Every few years or so, I encounter this. It is not that people mean to be unkind. It is simply that people failed appreciate that someone's culture and food might be different. Multi-cultural is not dismissing other people's concerns with a few glib or emotive words.
My heart goes out to the child and its parents, but the school has to make this child safe rather than paying lip service. The only way the child can be made safe is through proper hygiene and avoidance procedure by that child. That child has to take responsibility for his/her own allergy. IMHO. Ultimately their life depends on it.

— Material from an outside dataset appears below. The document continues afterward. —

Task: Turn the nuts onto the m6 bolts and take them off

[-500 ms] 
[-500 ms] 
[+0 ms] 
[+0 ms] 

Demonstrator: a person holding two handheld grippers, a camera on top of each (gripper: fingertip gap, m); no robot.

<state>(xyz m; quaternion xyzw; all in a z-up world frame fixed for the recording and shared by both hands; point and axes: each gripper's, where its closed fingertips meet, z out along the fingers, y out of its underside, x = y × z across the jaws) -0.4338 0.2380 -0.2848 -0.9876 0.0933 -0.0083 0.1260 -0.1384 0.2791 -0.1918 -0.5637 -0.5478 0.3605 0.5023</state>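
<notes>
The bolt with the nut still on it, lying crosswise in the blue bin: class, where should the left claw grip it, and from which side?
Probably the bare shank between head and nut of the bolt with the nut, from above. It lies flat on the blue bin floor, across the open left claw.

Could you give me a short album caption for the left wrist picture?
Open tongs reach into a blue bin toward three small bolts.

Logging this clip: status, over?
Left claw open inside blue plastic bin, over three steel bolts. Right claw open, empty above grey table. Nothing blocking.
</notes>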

I am interested in food allergies because I am allergic to ketchup. If I consume even a little bit, I break out in a rash. Luckily I am not contact allergic and so can allow my children to enjoy ketchup on their chips and hamburgers and other products containing ketchup. But I have to be careful. Also as a teenager, I worked in A GirlScout camp kitchen where we had several campers with allergies. This is back in the days when allergy meant an actaul reaction rather than an intolerance.Back then we had to be careful about how we prepared the food, and the camp nurse gave us specfic instructions. We prepared most foods from scratch because of the problems. And because processed was too expensive. Peanuts due to Jimmy Carter having been president were in plentiful supply from the US government. Jimmy Carter was a peanut farmer and the peanut lobby was strong or so I was told.
FWIW I also think the British government's plan to use more chill-cooked foods in schools will ead to more food allergy incidents as no one will be able to vouch for exactly how food was prepared and IF there is any cross-contamination during preparation. It surprises that no one has objected on those grounds.